Legislation aims to hinder Corps
For many years the Texas A&M Corps of Cadets has contributed to our nation's armed forces by training quality leaders. A new proposal by the Army's Assistant Secretary for Manpower and Reserve would place A&M's Corps program on the same level as less rigorous ROTC programs throughout the nation.
This proposal would unfairly give all college ROTC programs the same merit as the Corps.
Currently graduates from six senior military colleges, including A&M, receive priority assignment in the Army. The new proposal would end this status.
Many Corps members object to less disciplined ROTC programs receiving the same status as A&M's Corps.
Senator Phil Gramm has been campaigning against the Army proposal. At a recent press conference he said, "we are never going to accept the premise that someone wearing a uniform once a week for an hour is receiving equivalent training to someone who is seven days a week, 24 hours a day in the Corps."
The Corps and the other senior military college programs have previously received priority status because of the intensity of their programs. The members of most ROTC programs typically take one class a week. This standard varies greatly from the Corps which requires cadets to take various military science courses and live in a more military-style environment than the typical college student.

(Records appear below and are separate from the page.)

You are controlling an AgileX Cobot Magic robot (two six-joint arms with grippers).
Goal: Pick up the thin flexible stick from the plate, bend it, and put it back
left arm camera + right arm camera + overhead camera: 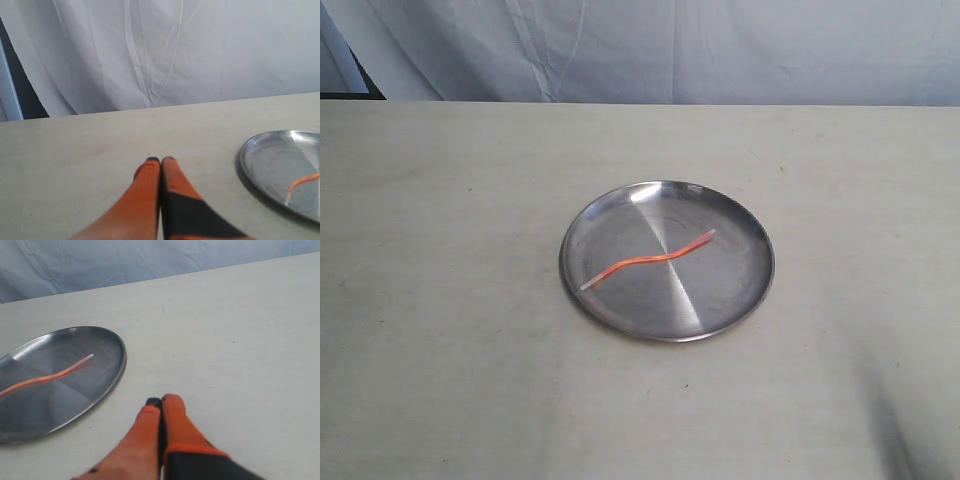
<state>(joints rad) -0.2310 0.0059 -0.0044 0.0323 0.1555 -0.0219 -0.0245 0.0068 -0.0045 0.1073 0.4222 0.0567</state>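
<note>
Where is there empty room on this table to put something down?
Nearly everywhere. The table is bare left of the plate, right of it, behind it up to the white cloth, and in front of it. Only the plate's middle is taken, where the thin flexible stick lies across it.

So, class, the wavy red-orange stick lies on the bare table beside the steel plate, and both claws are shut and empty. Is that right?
Not quite. The stick lies in the plate, across its middle, not on the table; the exterior view shows it. The left claw and right claw are indeed shut and empty.
</note>
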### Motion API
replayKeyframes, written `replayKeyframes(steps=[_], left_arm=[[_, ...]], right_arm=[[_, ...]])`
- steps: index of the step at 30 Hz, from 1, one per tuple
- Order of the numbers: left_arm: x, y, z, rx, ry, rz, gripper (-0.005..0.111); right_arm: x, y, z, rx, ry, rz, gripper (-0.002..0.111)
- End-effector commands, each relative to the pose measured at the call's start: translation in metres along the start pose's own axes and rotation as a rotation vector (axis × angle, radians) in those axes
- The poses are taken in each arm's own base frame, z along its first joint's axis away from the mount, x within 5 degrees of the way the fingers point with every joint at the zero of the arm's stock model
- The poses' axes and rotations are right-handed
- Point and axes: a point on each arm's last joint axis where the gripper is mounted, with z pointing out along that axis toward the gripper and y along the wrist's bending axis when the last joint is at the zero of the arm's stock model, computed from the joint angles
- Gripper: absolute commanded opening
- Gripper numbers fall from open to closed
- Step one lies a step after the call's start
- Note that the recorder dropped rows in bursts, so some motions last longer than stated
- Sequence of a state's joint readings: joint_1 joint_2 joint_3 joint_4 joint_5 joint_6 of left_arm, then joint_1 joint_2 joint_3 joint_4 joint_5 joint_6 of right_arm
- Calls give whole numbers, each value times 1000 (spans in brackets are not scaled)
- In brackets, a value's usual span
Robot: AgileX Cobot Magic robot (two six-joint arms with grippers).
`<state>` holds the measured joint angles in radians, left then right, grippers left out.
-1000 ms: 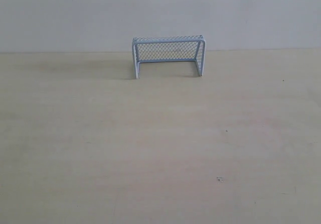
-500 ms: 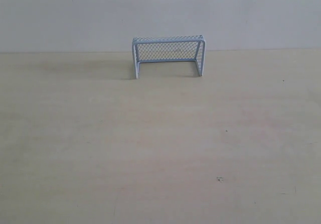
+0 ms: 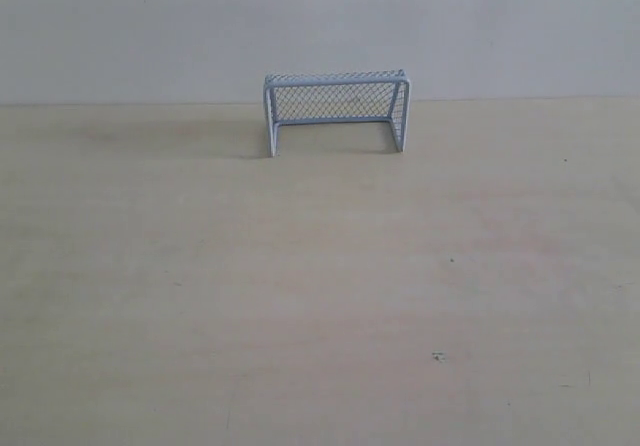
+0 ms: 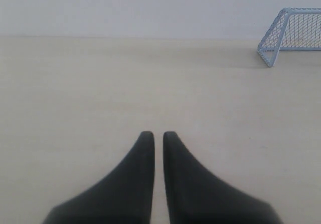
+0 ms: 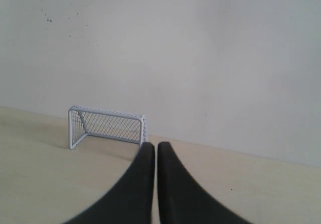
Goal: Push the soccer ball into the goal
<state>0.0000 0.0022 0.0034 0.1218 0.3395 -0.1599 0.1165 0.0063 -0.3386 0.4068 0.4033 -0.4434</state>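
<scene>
The goal [image 3: 335, 111], a pale blue-white tube frame with mesh netting, stands at the far side of the table against the wall, its mouth facing the near edge. It also shows in the left wrist view as the goal [image 4: 293, 35] and in the right wrist view as the goal [image 5: 106, 126]. No soccer ball shows in any view. My left gripper [image 4: 158, 133] is shut, black fingers nearly touching, nothing between them. My right gripper [image 5: 156, 144] is shut too and holds nothing. Neither gripper appears in the exterior view.
The pale wooden table [image 3: 320, 296] stretches from the near edge to the grey-white wall [image 3: 320, 26] right behind the goal. A few small dark specks [image 3: 438, 357] mark the tabletop.
</scene>
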Motion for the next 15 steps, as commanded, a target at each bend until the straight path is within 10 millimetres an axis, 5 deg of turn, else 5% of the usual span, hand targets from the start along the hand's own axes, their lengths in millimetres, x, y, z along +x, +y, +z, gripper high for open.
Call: replayKeyframes(steps=[1, 11, 15], left_arm=[[-1, 0, -1, -1, -4, -7, 6], [-1, 0, -1, -1, -4, -7, 6], [-1, 0, -1, -1, -4, -7, 6]], right_arm=[[0, -1, 0, 14, -19, 3, 0], [21, -7, 10, 78, -70, 138, 0], [52, -11, 18, 126, -61, 150, 0]])
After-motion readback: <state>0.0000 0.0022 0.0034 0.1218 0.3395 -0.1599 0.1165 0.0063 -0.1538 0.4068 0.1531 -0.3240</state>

Though the Corps has experienced various problems from declining enrollment to hazing allegations, it still imposes a high standard of discipline on its members.

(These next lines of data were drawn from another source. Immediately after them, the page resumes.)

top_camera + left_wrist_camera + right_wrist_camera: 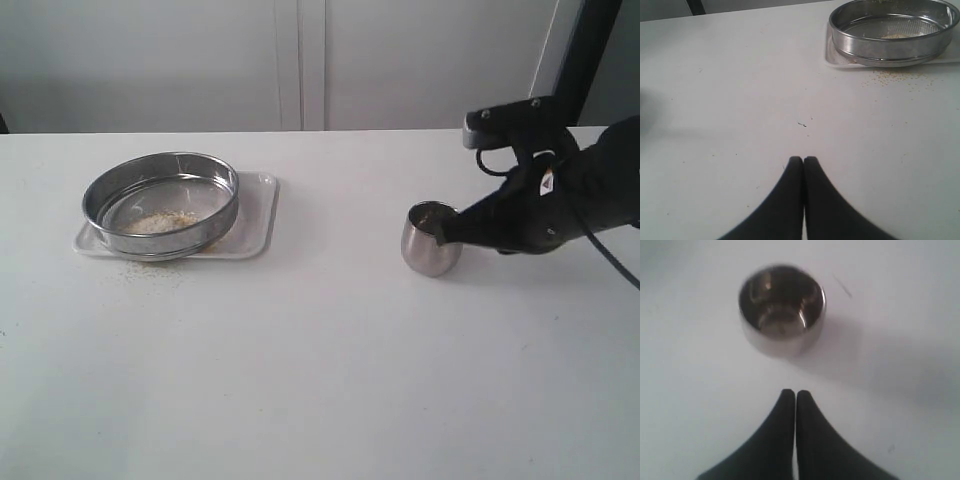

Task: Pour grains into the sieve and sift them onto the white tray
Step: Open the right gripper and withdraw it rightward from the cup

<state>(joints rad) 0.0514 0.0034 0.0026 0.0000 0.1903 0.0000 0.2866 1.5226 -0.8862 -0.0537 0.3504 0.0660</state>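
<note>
Sieve (160, 203) rests on the white tray (258, 215), at the left of the exterior view. A thin patch of grains (165, 222) lies on its mesh, and a few more lie scattered on the table (320, 380) just in front of the tray. The right gripper (794, 395) has its 2 fingers pressed together, holding nothing, near a small steel cup (782, 310) that stands upright and, through the blur, looks empty. The left gripper (803, 161) is likewise closed on nothing, above the table.
</note>
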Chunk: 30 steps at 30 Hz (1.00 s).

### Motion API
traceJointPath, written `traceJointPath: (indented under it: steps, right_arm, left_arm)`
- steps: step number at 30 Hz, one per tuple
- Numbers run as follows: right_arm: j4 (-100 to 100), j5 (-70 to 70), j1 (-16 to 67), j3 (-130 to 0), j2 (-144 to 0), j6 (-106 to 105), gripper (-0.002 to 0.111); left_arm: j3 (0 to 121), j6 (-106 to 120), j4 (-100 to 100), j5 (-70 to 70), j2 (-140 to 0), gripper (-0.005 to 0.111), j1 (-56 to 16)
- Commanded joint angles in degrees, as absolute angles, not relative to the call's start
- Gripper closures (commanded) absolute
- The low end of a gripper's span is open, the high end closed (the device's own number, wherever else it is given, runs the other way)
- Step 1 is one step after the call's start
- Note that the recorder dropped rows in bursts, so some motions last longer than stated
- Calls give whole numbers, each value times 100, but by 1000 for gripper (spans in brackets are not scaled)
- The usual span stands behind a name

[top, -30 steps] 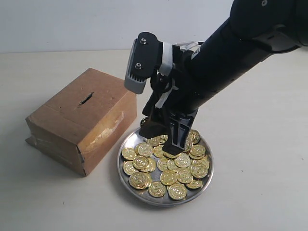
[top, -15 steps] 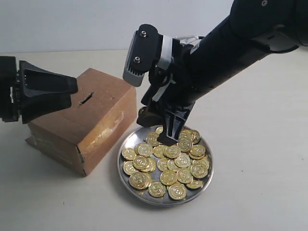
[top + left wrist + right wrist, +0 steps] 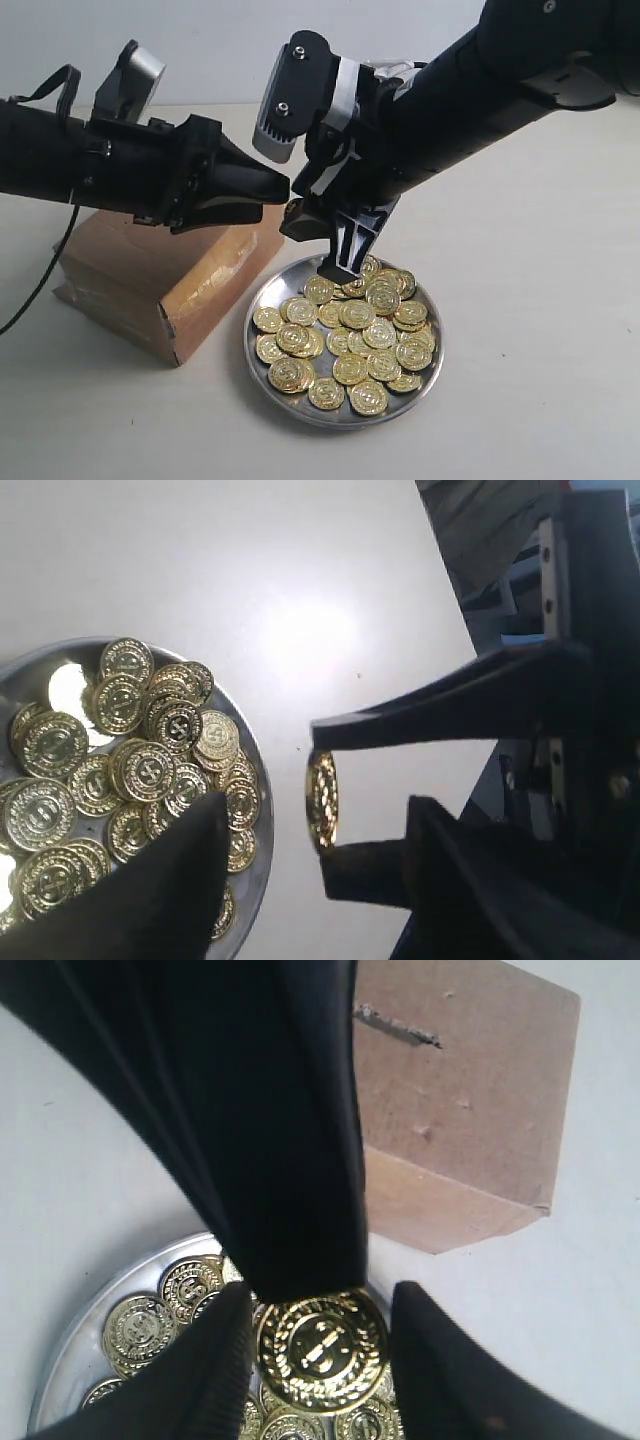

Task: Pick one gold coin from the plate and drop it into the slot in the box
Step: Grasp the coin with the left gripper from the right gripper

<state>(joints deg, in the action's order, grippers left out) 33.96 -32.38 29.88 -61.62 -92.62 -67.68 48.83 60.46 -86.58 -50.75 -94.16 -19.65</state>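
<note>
Jaws of the right gripper (image 3: 318,248) pinch one gold coin (image 3: 322,1350) by its rim above the plate (image 3: 280,288), at its eleven o'clock edge. The left gripper (image 3: 280,185) holds its jaws apart beside the coin.

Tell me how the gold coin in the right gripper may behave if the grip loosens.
The gold coin looks thin, smooth and shiny, so it would probably slip. The right gripper pinches only its rim, so it may swivel. Being round, it could roll once dropped.
</note>
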Motion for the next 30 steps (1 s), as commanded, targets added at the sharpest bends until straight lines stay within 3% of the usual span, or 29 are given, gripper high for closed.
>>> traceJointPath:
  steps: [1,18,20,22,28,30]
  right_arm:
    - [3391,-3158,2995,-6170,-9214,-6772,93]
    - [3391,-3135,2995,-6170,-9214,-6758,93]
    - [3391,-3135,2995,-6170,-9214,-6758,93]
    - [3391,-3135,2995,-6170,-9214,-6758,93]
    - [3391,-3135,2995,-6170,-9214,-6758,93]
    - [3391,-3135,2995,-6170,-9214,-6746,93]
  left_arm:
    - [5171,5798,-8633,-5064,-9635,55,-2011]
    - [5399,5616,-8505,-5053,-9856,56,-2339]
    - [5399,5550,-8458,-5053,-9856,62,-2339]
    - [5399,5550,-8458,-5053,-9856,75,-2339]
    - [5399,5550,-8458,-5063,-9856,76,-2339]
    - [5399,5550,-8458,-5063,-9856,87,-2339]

Corps members have an established history of outstanding service in the armed forces. The Corps has been able to instill a unique combination of discipline and leadership ability in its members, earning the program a reputation for producing quality officers.
ROTC programs at schools such as the University of Houston cannot make the same claim.
A&M has provided more Army officers than any school except West Point. Corps members put a considerable amount of time and effort into the organization. The proposed change would make Corps membership less appealing, and could possibly affect Corps enrollment.
In his recent remarks, Phil Gramm said, "I believe it takes a unique person to be part of the military." ROTC programs with only weekly formations or low standards of discipline do not give more than a hint of military duty. These programs do not provide the same level of military preparation the Corps does, and should not receive equal consideration from the Army.
The majority of Corps members do not enlist in the armed forces, so the proposal might not radically alter the Corps.
With its priority assignment status threatened however, the Corps should work to improve a deteriorating campus image. The Corps should strive to train ethical leaders who can benefit campus regardless of their future plans.
If the Army carries out this proposal, if would be unfortunate for A&M and the Corps. By removing one of the features which makes the Corps unique, the University will be affected, but it may be years before its impact can be measured.
Fortunately, Phil Gramm, Kevin Brady and other legislators around the nation are dedicated to preventing this proposal from going into effect. As long as the Corps can provide beneficial service to the A&M campus and community, its status as an institution will always be safe.